Mihir Bose: What shall we do with Qatar?

It is impossible to feel any sympathy for Qatar. An oil-rich Gulf state which somehow manages to get the World Cup and then lavishes money to try and convince the world it can not only stage the event but contribute to a better understanding of the world of sport hardly qualifies for sympathy. The immediate response would be there are far worthier subjects to feel sorry for. Yet as Qatar continues to get a bad press we must ask ourselves what is Qatar doing wrong and can they ever get out of this terrible spiral of distrust and dislike? And make no mistake they are.

It must be said that the Qataris do not help themselves. Take for instance the recent conference held by the International Centre of Sport Security. The location could not have been more impressive. Lancaster House, no less, the sort of place the British used to gather to sort out the future of their colonies, the last such occasion being the talks on Zimbabwe. Now more often it is a place for weighty issues connected with the Commonwealth and other world affairs. And along with the venue came a glittering dinner at the Banqueting Hall.

The dinner was meant to showcase Save the Dream, a joint initiative of ICSS and the Qatar Olympic Committee, “aimed at promoting and protecting the purity of sport and its values, for the benefit of younger generations”. Just to make sure we did not miss the message the brochure had a photograph of a small boy in his underpants on some beach in Brazil kicking a ball, part of the Magnum collection of classic pictures.

All this was topped by the theme of the conference: Sport is Under Threat: The Game is Ours to win. And to examine the Social, Economic and Financial Impact of Sports Corruption for two whole days there trooped into Lancaster House a galaxy of speakers, some of the famous names in sports. Their task was to tell us how we can make sport safe, secure and clean which is, of course, the very worthy vision of the organisation.

Yet if the conference was meant to achieve its purpose it clearly did not. This was most evident when Franz Beckenbauer spoke. For much of the time he spoke of his time in football, his experiences of the 1970 World Cup where he played on in one match with an injured shoulder – in those days with only two substitutes allowed he could not go off. And why he still believed that that goal in 1966 had not crossed the line.
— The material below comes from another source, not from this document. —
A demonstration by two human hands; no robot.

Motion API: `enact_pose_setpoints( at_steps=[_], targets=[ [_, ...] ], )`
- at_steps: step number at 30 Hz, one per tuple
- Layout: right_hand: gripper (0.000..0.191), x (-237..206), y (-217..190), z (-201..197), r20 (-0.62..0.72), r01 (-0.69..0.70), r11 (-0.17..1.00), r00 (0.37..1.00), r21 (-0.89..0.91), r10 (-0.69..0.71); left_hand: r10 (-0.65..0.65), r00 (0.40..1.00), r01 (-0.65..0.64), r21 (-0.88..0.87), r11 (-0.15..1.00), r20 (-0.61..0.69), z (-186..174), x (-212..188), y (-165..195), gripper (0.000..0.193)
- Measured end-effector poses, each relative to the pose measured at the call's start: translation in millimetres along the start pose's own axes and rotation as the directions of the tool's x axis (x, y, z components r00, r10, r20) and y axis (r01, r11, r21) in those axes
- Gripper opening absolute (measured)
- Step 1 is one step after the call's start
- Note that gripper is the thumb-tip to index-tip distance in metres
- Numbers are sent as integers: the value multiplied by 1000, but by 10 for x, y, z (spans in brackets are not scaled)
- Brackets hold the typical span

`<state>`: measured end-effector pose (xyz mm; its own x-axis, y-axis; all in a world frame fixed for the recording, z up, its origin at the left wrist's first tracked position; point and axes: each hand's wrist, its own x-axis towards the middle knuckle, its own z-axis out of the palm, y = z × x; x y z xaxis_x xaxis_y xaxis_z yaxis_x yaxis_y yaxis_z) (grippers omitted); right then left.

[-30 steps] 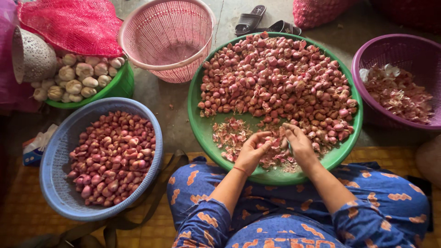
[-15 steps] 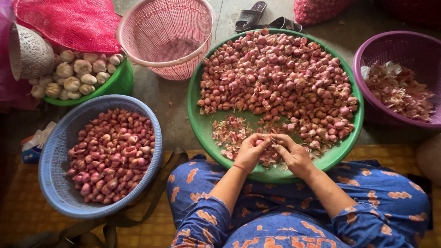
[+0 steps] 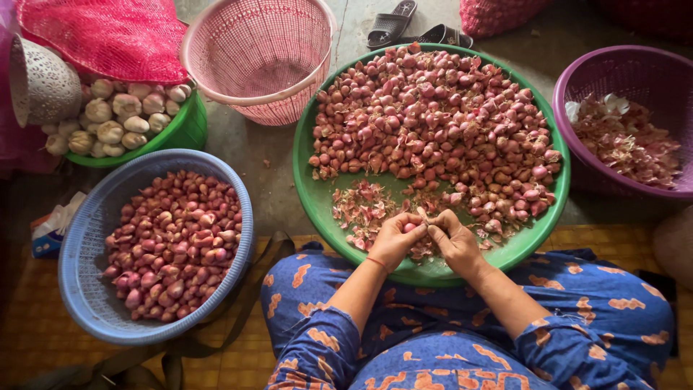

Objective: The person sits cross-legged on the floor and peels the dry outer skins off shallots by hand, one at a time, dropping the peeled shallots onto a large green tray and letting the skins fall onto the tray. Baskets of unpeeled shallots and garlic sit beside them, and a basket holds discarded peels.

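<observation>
Together, both hands pinch one shallot over the green tray, peels at its near rim. Beside it, a blue basket holds shallots

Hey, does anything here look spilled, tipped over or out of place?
Only the empty pink basket stands out: it sits tilted, leaning against the green tray. Loose peels lie inside that tray by both hands, not spilled on the floor.

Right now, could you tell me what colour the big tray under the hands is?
Green: the round tray holding the shallots, seen clearly in the head view.
</observation>
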<state>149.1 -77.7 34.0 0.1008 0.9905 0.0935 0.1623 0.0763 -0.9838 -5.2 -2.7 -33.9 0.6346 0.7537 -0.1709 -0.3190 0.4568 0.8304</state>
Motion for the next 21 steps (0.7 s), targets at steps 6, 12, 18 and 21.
enact_pose_setpoints(
  at_steps=[6,12,18,21],
  targets=[
    [15,72,-38,38,-116,-231,940,957,252,266,87,996,-85,105,991,-15,48,-7,22,21],
    [29,104,-166,-224,1,-322,914,943,247,332,45,997,-51,-113,992,-59,133,-43,163,29],
    [41,-72,-267,-167,99,-146,989,984,-5,146,-5,1000,10,-234,972,22,151,-68,210,29],
    [34,-70,-243,-112,84,-76,994,993,-75,82,-2,999,15,-273,962,47,130,-86,211,25]
  ],
)
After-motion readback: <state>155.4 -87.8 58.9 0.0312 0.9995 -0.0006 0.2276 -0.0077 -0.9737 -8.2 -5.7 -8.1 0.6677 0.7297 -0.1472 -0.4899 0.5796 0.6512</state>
All very interesting but not much to do with the theme of the conference.

So, not surprisingly, when the questions came they were all about Qatar winning the right to stage 2022, how did it do it, whether it should be allowed to stage it and also whether the Kaiser would support Sepp Blatter for another term as FIFA President next year. These questions were inevitable as Beckenbauer was part of the FIFA executive that decided on 2022. I must say some of the questions were quite uncomfortable but Beckenbauer, as he did in his playing days, gave nothing away. And the media left the conference having little to write, feeling none too pleased and the Qataris got a bad press.
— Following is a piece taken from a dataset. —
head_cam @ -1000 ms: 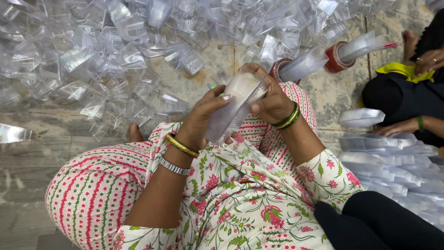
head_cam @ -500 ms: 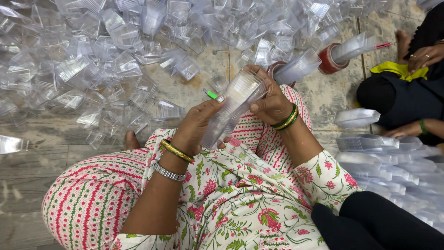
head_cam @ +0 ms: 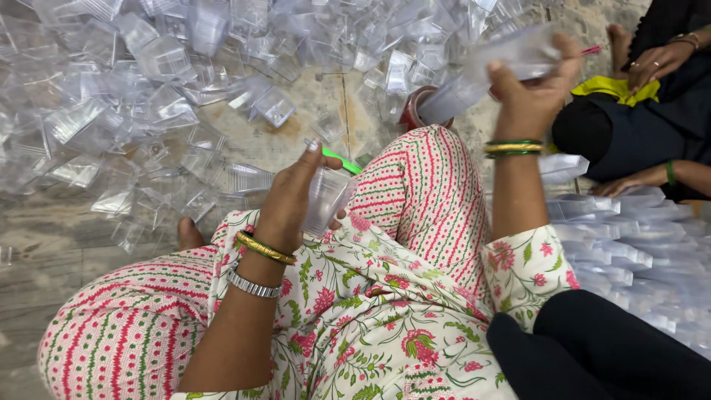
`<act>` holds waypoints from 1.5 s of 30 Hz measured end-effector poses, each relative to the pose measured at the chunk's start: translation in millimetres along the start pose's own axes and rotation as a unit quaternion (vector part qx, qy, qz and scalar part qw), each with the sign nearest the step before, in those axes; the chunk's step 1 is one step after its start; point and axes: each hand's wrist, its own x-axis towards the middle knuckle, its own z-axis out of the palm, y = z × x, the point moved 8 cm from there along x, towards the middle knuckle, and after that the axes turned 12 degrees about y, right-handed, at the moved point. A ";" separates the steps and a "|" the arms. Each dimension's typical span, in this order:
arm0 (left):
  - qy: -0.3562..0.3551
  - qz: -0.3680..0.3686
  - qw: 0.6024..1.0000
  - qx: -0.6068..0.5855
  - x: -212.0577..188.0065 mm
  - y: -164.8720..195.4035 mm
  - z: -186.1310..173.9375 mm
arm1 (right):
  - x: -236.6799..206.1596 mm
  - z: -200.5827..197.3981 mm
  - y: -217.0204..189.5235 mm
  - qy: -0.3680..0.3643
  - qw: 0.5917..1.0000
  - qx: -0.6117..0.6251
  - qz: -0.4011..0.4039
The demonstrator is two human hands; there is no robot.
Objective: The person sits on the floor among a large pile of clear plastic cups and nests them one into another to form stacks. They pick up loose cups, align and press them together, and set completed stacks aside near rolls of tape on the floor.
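Note:
My left hand [head_cam: 292, 194] grips a short stack of clear plastic cups [head_cam: 326, 200] over my lap, with a thin green stick [head_cam: 342, 161] beside its fingers. Up at the right, my right hand [head_cam: 535, 87] holds a longer stack of nested clear cups [head_cam: 495, 70] that points left toward the pile. Both wrists wear bangles. I sit on the floor in floral and striped clothing with one knee [head_cam: 426, 159] raised between the two hands.
A large heap of loose clear plastic cups [head_cam: 163, 89] covers the floor ahead and to the left. Rows of stacked cups [head_cam: 629, 244] lie at the right. Another person in dark clothes [head_cam: 637, 126] sits at the upper right.
The single long stack held by both hands has been split. My right hand carried the longer part up and to the right, while the left hand kept a short part near my lap.

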 end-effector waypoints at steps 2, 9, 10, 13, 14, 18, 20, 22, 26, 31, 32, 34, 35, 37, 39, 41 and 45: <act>0.010 0.014 1.000 0.003 3.8 1.1 -2.0 | 15.1 -17.1 18.3 -0.018 0.994 -0.106 0.029; 0.007 0.063 0.998 0.001 13.9 -3.5 -9.5 | -6.1 2.4 18.0 -0.066 0.986 -0.119 -0.100; 0.005 0.050 0.999 -0.001 14.9 -6.3 -9.9 | -14.3 10.8 3.5 -0.076 0.978 -0.129 -0.147; -0.006 0.027 0.999 -0.018 16.6 -10.0 -6.2 | -46.8 45.8 -23.1 -0.119 0.985 -0.063 -0.111; -0.011 0.023 0.999 -0.024 16.2 -10.2 -4.7 | -60.1 61.1 -17.9 -0.144 0.989 0.027 0.023; -0.010 -0.010 0.999 -0.033 12.3 -12.8 -3.6 | -128.7 111.4 -22.8 -0.221 0.936 0.117 0.247; 0.014 -0.022 0.999 -0.025 10.0 -13.7 -8.1 | -134.0 117.0 -20.9 -0.218 0.920 0.142 0.293; 0.027 -0.012 0.999 -0.025 9.9 -9.3 -11.0 | -110.7 103.9 -14.5 -0.186 0.933 0.141 0.275; 0.014 0.002 1.000 -0.021 8.9 -4.0 -8.8 | -18.0 33.8 -10.6 -0.073 0.996 0.051 0.017; 0.014 0.002 1.000 -0.008 7.0 -4.8 -5.5 | 31.1 -31.0 31.4 -0.031 0.999 -0.036 -0.010; 0.017 0.000 1.000 -0.006 6.6 -5.3 -6.2 | 32.2 -35.3 41.8 -0.026 0.999 -0.045 0.014; 0.020 -0.002 1.000 -0.005 5.8 -6.0 -7.6 | 28.0 -43.6 65.8 0.011 0.988 -0.097 0.119; 0.022 -0.002 1.000 -0.004 6.4 -5.9 -8.5 | 24.8 -45.4 73.7 0.027 0.977 -0.122 0.171; 0.029 -0.001 1.000 -0.013 7.2 -6.3 -10.7 | 24.6 -37.5 45.5 0.009 0.996 -0.092 -0.005; 0.035 -0.003 0.999 -0.013 8.6 -7.3 -13.0 | 17.5 -25.3 20.5 -0.006 0.994 -0.059 -0.093; 0.038 -0.010 0.999 -0.003 9.7 -10.5 -13.4 | 3.7 -17.2 0.4 -0.009 0.995 -0.028 -0.096; 0.034 -0.014 0.999 -0.008 10.4 -14.7 -10.0 | -54.6 41.7 3.3 -0.082 0.967 0.112 0.214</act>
Now the Qataris will say this is all the fault of the western, particularly the dreadful British press. They have convinced themselves that the idea of Qatar hosting the World Cup is monstrous, particularly in the summer. Interestingly, while Beckenbauer would not say if Qatar was the right choice, let alone who he voted for, he agreed with Michel Platini that it can only be held in the winter.

Many in the British media believe Qatar used improper means to secure 2022 although no evidence has emerged that they did and the Qataris keep denying this. In such a situation whatever the Qataris do and however grand the venue their cause will not be helped. It does not help that FIFA refuse to release the Garcia report which has looked into the bid and how the decision was taken.
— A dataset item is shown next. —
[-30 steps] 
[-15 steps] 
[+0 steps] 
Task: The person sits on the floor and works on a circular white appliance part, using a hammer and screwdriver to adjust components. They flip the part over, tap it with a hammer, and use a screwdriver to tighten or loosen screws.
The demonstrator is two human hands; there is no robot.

And that is just the reason why Qatar needs to re examine its entire PR strategy. It is easy to see where this PR strategy comes from. Qatar to everyone’s surprise including, I suspect, its own wins the 2022 bid. Having secured this undreamt for prize it then sets out to show how it can help not just football but world sport.

So it starts using its vast wealth to organise huge conferences where the great and the good of the world are invited to give us their views on sport and wider issues connected with sport. The media is also invited and the hope is the media having access to such people, which is all but impossible, will be impressed and write wonderful things about Qatar.

It has not happened and will not happen and this is not just because the media believe Qatar is hiding some deadly secret about how it won the bid.

It will not happen because it does not look real.

Let us face it: why did Qatar bid for the world’s greatest sporting event? It did because the football world cup is the greatest soft power on earth. Qatar ever since the first Gulf War has, shall we say, less than cordial relations with Saudi Arabia. It knew it had to build up political support and hosting the World Cup was seen as the means for that, soft power helping secure real, political, power.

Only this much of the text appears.